Item 5.02 |
Departure of Directors or Certain Officers; Election of Directors; Appointment of Certain Officers; Compensatory Arrangements of Certain Officers. |
On May 15, 2024, the Board of Directors (the “Board”) of The Greenbrier Companies, Inc. (the “Company”) appointed Michael J. Donfris, 60, to serve as the Company’s Senior Vice President, Finance, effective as of June 17, 2024, and to then serve as the Company’s Senior Vice President, Chief Financial Officer (principal financial officer), effective as of the day immediately following the filing of the Company’s Quarterly Report on Form 10-Q for the quarter ended May 31, 2024, which is currently anticipated to be filed on July 8, 2024. Lorie L. Tekorius, the Company’s Chief Executive Officer and President, will cease serving as the Company’s principal financial officer at the end of the day on the date of filing such Form 10-Q.
Mr. Donfris has served as the Chief Financial Officer of R. J. Corman Railroad Group, LLC, an independent holding company operating several short line railroads and providing a diverse range of railroad services nationwide, since November 2020. From 2018 to 2020, he served as Vice President Global Finance of Flowserve, a leading global manufacturer and service provider of flow control systems.

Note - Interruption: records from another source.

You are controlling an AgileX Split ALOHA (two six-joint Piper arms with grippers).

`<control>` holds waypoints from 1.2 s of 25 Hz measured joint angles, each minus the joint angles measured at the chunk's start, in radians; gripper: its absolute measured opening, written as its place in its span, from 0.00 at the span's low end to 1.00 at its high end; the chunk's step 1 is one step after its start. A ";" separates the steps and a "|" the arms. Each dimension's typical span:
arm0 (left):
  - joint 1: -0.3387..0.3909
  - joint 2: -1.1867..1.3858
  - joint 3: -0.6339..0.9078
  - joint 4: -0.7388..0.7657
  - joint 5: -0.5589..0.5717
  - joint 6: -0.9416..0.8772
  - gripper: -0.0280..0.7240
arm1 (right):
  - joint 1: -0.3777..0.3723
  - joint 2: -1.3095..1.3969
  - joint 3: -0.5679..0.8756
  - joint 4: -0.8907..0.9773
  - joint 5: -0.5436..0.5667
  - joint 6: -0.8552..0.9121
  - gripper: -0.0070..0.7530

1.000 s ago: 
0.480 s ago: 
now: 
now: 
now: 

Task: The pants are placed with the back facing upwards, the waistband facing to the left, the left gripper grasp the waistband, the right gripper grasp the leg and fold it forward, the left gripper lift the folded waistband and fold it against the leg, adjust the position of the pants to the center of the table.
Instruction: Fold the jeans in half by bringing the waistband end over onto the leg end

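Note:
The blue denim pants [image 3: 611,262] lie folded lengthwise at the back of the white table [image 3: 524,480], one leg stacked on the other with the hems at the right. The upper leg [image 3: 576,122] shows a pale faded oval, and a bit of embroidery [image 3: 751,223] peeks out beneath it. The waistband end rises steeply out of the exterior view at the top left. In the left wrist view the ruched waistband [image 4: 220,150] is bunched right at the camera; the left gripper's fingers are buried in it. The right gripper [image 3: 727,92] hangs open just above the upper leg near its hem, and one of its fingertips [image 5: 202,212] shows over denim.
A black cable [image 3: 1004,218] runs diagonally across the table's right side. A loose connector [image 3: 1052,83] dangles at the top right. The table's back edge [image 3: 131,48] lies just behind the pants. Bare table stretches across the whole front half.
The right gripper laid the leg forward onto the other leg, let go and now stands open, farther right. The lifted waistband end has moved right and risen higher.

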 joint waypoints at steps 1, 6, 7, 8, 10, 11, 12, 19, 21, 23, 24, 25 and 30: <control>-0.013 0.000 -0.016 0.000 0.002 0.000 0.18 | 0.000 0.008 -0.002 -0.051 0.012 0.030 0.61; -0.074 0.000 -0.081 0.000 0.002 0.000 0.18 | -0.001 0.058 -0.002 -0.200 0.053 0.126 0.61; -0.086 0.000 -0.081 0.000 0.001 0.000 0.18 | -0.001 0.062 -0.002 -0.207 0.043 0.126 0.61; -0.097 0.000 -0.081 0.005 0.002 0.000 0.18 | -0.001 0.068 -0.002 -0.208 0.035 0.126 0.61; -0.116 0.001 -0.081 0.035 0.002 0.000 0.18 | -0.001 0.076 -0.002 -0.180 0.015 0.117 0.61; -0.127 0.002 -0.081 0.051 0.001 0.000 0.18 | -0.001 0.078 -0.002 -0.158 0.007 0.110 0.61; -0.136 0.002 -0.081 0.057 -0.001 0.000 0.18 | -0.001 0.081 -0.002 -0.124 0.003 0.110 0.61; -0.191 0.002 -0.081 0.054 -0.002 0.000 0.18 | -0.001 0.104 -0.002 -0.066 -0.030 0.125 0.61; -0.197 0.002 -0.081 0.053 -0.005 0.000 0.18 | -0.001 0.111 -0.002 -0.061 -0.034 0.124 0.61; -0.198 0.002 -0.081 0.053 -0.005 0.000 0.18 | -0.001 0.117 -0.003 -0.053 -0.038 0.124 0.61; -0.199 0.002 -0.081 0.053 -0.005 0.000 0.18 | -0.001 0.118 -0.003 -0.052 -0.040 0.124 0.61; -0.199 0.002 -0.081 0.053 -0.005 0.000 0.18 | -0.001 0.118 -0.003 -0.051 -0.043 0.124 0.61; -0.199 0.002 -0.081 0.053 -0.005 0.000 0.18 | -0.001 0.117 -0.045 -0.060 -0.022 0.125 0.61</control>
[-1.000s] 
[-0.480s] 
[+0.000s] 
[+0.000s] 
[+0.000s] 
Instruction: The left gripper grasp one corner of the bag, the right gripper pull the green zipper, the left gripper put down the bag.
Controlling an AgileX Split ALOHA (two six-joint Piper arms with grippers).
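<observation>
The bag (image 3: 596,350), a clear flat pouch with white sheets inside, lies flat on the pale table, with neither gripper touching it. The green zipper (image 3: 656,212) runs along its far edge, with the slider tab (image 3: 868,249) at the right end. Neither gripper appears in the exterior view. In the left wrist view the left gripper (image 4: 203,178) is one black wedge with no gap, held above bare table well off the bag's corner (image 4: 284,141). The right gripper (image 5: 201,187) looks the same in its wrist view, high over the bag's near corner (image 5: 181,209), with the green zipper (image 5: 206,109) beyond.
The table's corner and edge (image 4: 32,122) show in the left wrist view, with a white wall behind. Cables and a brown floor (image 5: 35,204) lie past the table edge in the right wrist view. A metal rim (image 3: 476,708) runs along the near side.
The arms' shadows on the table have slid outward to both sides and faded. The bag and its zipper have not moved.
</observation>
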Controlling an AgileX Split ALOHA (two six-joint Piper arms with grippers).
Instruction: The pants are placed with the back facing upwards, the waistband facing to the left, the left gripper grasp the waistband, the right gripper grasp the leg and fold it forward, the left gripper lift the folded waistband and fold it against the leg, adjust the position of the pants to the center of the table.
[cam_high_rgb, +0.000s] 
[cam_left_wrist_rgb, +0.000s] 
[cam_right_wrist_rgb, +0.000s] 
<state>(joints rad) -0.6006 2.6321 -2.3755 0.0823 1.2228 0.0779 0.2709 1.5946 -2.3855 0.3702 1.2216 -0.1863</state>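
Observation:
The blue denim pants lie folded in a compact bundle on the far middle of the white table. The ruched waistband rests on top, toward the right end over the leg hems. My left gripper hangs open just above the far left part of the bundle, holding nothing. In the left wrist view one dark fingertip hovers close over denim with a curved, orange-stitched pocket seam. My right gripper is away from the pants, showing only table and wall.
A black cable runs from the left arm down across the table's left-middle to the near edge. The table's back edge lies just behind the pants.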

Mr. Donfris served as Vice President Finance and Chief Accounting Officer of Trinity Rail, a diversified market-leading manufacturer of products and service in the railcar industry, from 2016 to 2018, and served as the company’s Vice President Finance and Accounting from 2015 to 2016. Prior to that, Mr. Donfris held various roles in the finance department of Kimberly-Clark Corporation for nearly 30 years. Mr. Donfris holds a B.S., Business Administration, from the University of Minnesota.
In connection with the commencement of his employment with the Company, Mr. Donfris entered into an offer letter with Greenbrier Leasing Company LLC, dated May 15, 2024 (the “Offer Letter”). The Offer Letter provides for an annual base salary of $630,000 and an annual bonus opportunity targeted at 95% of annual base salary. The Offer Letter also provides for an equity award package covering Company common stock valued at approximately $900,000. Approximately 50% of the equity award package will be in the form of time-based restricted stock units (“RSUs”), vesting through October 2026, subject to continued employment, and the remainder will be in the form of target performance-based restricted stock units (“PSUs”), subject to achievement of performance goals and continued employment over a three-year performance period pursuant to the Company’s PSU program for fiscal year 2024. The RSUs and the PSUs will be granted under the Company’s 2021 Stock Incentive Plan. Finally, the Offer Letter provides for Mr. Donfris’ participation in the Company’s change of control program for officers (with a severance multiple of two), a cash retention award of $125,000, subject to continued employment for one year (to provide Mr. Donfris an opportunity to earn imminent compensation payments that he forfeited with his prior employer and to further incentivize Mr. Donfris’ continued employment with the Company), and $50,000 to assist Mr. Donfris with relocation costs (which relocation costs are required to be repaid to the Company in the event Mr. Donfris voluntarily terminates his employment without “good reason” or the Company terminates his employment for “cause”, in each case during his first year of employment with the Company). The foregoing description of the Offer Letter does not purport to be complete and is qualified in its entirety by reference to the full text of the Offer Letter, which will be filed as an exhibit to the Company’s Form 10-Q for the quarter ended May 31, 2024.
There are no arrangements or understandings between Mr. Donfris and any other persons pursuant to which he was selected as the Company’s Senior Vice President, Chief Financial Officer (principal financial officer). There are also no family relationships between Mr. Donfris and any director or executive officer of the Company, and he has no direct or indirect material interest in any transaction required to be disclosed pursuant to Item 404(a) of Regulation S-K.
Item 7.01 |
Regulation FD Disclosure |
On May 21, 2024, the Company issued a press release announcing the appointment of a new Chief Financial Officer. A copy of the press release is furnished herewith as Exhibit 99.1.
The information furnished pursuant to this Item 7.01, including the information contained in Exhibit 99.1 hereto, shall not be deemed “filed” for purposes of Section 18 of the Securities Exchange Act of 1934, as amended (the “Exchange Act”), or otherwise subject to the liabilities of that section, nor shall it be deemed incorporated by reference in any filing under the Securities Act or the Exchange Act, except as expressly set forth by specific reference in such a filing.